Your objective :: Read through the records. Copy each line that has the word "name".

Provided entries ::
■ ■ ■ ■ ■

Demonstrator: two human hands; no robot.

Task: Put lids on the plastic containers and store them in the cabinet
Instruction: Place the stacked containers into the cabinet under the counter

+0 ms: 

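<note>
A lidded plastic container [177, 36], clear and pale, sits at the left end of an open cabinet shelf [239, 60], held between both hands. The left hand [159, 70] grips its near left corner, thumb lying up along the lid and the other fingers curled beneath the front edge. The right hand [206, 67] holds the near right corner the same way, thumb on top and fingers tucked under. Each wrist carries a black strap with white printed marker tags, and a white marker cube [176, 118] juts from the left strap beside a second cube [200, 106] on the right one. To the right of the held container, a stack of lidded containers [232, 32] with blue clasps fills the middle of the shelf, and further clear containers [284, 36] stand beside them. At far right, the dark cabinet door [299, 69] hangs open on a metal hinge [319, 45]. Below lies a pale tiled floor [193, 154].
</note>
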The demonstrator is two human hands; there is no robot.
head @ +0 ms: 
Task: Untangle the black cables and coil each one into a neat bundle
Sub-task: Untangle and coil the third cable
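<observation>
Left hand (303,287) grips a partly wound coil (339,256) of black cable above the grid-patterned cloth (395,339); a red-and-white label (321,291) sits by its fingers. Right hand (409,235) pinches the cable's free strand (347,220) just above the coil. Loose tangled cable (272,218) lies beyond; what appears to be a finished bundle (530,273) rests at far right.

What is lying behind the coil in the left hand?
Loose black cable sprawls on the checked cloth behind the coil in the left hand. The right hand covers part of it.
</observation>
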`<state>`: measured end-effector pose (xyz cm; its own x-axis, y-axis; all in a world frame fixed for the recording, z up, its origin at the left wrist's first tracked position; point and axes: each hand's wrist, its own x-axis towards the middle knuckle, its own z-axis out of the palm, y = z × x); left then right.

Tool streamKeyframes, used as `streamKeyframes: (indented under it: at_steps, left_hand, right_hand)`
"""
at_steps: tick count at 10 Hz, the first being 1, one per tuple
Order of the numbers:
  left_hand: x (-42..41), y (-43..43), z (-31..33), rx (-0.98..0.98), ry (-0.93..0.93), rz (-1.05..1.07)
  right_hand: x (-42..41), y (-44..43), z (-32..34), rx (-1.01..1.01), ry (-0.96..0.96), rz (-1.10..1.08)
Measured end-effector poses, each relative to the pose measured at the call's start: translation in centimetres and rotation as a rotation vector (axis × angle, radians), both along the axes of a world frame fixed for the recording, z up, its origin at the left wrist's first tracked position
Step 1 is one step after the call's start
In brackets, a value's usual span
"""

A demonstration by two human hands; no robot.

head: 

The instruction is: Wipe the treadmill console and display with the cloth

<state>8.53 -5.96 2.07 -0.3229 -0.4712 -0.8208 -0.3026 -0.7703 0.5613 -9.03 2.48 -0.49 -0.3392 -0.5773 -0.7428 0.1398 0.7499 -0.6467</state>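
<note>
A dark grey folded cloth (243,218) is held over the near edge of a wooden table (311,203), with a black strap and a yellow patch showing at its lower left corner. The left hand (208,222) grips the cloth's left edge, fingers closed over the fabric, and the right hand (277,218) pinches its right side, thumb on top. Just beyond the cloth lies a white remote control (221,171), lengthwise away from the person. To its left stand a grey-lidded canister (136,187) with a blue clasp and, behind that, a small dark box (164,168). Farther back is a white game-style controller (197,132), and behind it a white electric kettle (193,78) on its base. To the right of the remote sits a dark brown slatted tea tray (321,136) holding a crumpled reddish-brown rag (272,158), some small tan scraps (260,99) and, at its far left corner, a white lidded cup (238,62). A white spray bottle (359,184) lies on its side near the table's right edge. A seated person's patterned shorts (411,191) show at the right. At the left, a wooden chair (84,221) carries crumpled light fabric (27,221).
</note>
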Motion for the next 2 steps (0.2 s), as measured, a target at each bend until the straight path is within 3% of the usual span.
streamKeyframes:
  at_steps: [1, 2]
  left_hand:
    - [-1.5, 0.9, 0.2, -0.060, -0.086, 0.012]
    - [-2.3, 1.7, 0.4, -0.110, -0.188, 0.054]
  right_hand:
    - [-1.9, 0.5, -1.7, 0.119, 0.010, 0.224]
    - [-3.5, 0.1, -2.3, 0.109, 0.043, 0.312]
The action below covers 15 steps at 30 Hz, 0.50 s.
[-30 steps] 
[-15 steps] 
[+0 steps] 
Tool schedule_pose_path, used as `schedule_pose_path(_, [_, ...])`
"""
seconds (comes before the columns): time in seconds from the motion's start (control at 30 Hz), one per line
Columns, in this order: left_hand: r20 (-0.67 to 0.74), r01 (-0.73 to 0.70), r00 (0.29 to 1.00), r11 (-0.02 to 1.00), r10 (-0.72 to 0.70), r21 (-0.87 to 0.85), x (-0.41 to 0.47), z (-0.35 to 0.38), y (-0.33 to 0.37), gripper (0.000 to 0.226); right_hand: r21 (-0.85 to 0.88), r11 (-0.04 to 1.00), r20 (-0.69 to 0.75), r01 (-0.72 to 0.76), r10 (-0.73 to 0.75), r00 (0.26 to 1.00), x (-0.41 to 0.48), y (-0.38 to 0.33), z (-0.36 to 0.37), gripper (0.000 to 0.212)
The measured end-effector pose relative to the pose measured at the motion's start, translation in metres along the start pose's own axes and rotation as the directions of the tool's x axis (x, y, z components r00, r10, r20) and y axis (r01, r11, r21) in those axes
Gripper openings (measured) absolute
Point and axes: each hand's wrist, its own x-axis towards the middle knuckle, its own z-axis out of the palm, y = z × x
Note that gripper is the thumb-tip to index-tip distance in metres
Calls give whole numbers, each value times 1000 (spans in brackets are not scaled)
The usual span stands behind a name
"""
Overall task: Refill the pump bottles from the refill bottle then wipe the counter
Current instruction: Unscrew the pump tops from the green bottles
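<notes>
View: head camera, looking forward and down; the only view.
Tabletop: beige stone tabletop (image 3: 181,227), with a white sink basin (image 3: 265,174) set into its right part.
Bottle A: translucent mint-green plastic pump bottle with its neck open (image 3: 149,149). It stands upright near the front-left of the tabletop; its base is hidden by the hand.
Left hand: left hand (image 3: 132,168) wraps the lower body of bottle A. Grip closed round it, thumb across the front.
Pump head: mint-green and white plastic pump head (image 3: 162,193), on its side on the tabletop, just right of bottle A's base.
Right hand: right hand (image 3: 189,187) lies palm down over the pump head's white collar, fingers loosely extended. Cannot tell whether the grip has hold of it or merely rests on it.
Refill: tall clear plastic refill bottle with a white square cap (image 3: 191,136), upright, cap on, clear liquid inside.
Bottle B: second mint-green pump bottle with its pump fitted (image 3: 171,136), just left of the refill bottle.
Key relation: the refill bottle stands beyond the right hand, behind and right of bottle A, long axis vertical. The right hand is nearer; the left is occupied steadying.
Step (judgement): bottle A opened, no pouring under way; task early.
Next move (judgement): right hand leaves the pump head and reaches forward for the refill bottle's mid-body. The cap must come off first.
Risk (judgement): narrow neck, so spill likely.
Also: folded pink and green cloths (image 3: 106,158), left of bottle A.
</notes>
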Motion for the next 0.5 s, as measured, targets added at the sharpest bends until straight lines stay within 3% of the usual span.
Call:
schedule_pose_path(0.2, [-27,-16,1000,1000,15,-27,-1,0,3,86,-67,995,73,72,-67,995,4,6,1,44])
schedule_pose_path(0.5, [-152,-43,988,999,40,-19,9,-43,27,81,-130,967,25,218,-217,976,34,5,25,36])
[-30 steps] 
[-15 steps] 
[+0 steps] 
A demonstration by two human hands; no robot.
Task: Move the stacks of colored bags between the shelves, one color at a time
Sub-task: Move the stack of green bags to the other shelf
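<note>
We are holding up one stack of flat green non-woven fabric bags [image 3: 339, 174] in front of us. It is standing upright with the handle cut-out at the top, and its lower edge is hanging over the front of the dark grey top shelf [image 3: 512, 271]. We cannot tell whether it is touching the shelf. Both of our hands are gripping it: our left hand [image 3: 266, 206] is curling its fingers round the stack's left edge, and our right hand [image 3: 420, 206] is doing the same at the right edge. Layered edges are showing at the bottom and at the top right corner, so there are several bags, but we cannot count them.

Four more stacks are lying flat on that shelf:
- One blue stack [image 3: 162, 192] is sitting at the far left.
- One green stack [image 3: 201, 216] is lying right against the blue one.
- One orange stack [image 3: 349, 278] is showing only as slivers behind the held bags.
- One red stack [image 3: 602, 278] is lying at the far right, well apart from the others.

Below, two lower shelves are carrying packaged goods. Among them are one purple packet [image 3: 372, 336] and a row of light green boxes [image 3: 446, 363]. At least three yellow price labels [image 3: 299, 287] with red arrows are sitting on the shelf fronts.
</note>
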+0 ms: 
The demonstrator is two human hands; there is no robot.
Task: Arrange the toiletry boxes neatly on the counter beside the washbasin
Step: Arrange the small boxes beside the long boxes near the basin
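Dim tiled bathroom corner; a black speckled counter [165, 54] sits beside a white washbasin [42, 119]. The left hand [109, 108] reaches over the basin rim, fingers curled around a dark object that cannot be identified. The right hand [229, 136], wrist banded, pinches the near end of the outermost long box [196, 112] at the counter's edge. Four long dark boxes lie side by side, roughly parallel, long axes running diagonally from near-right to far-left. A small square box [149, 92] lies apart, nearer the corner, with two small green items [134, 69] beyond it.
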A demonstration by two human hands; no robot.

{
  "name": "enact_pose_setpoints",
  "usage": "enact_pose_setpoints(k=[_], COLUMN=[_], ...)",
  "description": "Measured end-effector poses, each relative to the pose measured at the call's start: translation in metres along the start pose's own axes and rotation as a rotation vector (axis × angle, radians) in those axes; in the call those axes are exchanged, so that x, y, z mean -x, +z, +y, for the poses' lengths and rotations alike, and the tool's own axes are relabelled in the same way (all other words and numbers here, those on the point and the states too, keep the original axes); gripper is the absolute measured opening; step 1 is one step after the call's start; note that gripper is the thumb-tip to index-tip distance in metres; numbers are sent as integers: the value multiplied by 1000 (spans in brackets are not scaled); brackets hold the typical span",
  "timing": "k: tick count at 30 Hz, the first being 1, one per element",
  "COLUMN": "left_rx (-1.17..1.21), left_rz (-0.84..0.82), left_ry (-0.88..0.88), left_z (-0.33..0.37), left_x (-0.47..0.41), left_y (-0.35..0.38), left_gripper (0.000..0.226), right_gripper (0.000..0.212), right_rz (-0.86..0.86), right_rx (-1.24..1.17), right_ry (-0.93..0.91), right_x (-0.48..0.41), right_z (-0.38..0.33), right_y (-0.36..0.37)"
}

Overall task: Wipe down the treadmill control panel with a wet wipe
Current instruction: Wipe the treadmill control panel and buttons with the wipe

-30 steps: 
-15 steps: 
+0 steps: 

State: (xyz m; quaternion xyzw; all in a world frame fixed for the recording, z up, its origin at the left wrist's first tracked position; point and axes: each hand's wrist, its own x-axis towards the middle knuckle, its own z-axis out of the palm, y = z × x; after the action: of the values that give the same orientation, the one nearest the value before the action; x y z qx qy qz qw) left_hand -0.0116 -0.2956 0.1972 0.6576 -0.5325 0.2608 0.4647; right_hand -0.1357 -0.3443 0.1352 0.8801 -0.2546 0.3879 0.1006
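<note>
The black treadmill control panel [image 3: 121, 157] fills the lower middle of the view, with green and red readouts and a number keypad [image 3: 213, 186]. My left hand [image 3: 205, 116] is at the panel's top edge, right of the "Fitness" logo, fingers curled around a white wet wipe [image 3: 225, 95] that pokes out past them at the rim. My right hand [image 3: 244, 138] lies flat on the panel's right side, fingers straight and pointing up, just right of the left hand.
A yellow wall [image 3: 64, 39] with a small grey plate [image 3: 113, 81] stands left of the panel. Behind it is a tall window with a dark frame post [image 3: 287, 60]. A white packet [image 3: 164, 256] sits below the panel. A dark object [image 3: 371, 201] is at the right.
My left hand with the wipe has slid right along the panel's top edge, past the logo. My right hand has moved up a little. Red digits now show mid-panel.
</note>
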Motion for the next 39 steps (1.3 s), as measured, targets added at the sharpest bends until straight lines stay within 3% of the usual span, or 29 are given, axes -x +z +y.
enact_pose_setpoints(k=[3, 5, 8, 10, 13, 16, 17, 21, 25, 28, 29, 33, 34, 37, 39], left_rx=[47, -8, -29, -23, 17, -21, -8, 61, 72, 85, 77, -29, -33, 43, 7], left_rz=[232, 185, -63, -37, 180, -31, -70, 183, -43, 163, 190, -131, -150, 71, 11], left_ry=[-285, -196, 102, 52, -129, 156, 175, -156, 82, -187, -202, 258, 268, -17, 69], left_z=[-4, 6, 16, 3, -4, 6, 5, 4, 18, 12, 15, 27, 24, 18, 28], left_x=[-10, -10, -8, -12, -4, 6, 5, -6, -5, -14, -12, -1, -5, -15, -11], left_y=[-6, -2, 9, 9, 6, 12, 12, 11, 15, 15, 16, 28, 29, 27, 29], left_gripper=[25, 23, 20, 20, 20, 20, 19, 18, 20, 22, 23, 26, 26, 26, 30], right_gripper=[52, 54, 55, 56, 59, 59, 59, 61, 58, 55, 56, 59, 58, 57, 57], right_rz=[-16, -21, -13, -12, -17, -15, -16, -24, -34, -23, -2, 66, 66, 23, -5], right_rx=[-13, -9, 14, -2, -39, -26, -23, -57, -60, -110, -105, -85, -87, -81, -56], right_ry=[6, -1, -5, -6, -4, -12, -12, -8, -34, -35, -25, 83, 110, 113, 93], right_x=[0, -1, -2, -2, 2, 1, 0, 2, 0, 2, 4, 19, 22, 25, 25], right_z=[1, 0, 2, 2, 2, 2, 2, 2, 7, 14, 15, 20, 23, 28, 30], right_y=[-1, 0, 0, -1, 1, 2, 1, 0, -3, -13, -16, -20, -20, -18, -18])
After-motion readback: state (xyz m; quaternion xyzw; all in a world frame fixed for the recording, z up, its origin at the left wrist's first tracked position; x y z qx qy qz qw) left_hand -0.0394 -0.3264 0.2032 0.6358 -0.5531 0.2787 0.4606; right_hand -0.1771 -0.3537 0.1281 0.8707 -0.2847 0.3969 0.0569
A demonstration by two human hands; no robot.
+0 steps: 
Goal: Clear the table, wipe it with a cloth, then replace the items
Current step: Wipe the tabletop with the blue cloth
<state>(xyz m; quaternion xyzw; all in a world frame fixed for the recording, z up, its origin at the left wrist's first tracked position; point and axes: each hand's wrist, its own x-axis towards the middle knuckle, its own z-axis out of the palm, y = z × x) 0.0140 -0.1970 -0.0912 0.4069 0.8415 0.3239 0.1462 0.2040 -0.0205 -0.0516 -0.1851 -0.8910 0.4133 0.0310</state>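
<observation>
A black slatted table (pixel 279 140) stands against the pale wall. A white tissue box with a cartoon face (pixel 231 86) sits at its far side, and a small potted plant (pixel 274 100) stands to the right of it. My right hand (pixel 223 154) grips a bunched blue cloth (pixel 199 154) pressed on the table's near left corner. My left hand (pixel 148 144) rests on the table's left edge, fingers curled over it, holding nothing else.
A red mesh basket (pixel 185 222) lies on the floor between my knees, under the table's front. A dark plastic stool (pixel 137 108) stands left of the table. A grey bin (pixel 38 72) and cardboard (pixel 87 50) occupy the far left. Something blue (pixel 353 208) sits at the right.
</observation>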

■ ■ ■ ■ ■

Answer to this task ::
The usual span stands behind a name
  "name": "enact_pose_setpoints",

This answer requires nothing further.